3. Write each idea on a post it note and stick to the wall to create your ‘wall of needs’.
4. Reflect on this together.
5. Remove the post it notes for the needs that were not met when they were little and validate the impact this has had on their functioning – e.g. ‘it’s no wonder you find relationships so hard/you have had to work so hard to survive’
6. Discuss how meeting the needs of the vulnerable child mode now can help to lessen the impact of the unmet needs.
The wall of needs exercise can also be used as an introduction to imagery rescripting, whereby you can discuss with clients examples of how they would have liked their needs to be met as a child.
Imagery Rescripting for Processing Memories
In imagery re-scripting distressing memories are re-written to meet the child’s needs. In the early stages of schema therapy revisiting old memories can be used as a way of assessing which needs were and were not met for the child. In addition, imagery can be used to understand how the child perceived the events that took place. Using this information, the therapist enters the image to provide the child with support, empathy, soothing, protection and an alternative understanding of the event. For example, the therapist enters an image just before the child is going to be beaten by a parent for breaking a glass. The therapist protects the child and stops the parent, letting the child know that people accidentally break things all the time, that it’s wrong the parent is hurting them and they don’t deserve this to be happening.
Recording imagery rescripting sessions to be listened to outside of therapy can help to process memories more deeply. As therapy progresses, the client will take a more activate role in imagery rescripting, using their healthy adult to provide re-parenting to the vulnerable child.
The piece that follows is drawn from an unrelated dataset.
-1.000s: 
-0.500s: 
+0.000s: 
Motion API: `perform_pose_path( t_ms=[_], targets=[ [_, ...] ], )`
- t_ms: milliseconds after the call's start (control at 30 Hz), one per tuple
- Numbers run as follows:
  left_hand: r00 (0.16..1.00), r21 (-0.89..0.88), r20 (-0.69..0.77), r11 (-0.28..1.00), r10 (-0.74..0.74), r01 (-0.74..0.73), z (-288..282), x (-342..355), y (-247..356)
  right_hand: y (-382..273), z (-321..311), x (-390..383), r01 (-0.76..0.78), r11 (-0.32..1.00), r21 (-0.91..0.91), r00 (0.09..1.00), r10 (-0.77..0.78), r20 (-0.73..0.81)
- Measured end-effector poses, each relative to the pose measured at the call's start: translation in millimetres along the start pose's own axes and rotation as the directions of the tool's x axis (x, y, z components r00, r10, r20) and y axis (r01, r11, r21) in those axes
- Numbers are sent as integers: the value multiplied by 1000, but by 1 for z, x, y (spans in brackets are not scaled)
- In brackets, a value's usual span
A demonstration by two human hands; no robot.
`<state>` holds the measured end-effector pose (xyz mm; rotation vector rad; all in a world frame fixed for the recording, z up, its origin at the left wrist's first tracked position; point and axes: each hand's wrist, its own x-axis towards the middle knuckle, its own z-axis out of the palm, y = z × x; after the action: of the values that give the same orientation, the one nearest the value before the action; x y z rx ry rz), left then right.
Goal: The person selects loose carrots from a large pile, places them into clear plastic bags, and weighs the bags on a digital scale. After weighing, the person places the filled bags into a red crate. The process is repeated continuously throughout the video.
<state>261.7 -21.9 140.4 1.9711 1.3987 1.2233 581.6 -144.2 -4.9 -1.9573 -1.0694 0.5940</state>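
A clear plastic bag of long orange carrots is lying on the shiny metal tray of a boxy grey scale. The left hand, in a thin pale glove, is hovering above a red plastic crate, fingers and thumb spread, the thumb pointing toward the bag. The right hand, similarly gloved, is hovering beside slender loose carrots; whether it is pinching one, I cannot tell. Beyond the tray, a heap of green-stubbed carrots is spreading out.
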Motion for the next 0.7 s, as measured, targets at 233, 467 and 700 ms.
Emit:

Helping Clients Care for their Own Needs
When clients come to sessions with a situation to discuss I will help them to ‘walk through the modes’, putting the coping modes and the critic on a chair and exploring the different thoughts and behaviours for each. We pay extra attention to the chair denoting the vulnerable child mode, as this mode helps us to understand painful feelings triggered by the situation and what the person needed. When we have worked out what the vulnerable child mode needs, we practice using soothing words towards the vulnerable child chair to meet those needs. I demonstrate first and then my client has a go at repeating my words, or adding words of their own. For first example above, where the friend didn’t turn up to the lunch date I might say “It’s really upsetting and scary when your friend doesn’t turn up. That’s because all of those old memories when your mum didn’t come home at night are being triggered. That’s why this feels so overwhelming. I’m here for you. When this feels less intense we can work out what happened to your friend. She might have got the dates mixed up. Right now, I think you might feel safer if we wrap this blanket around you”
To help clients integrate this new way of tuning into and looking after their needs, you can record these messages onto the client’s phone so they can listen to them and practice them between sessions.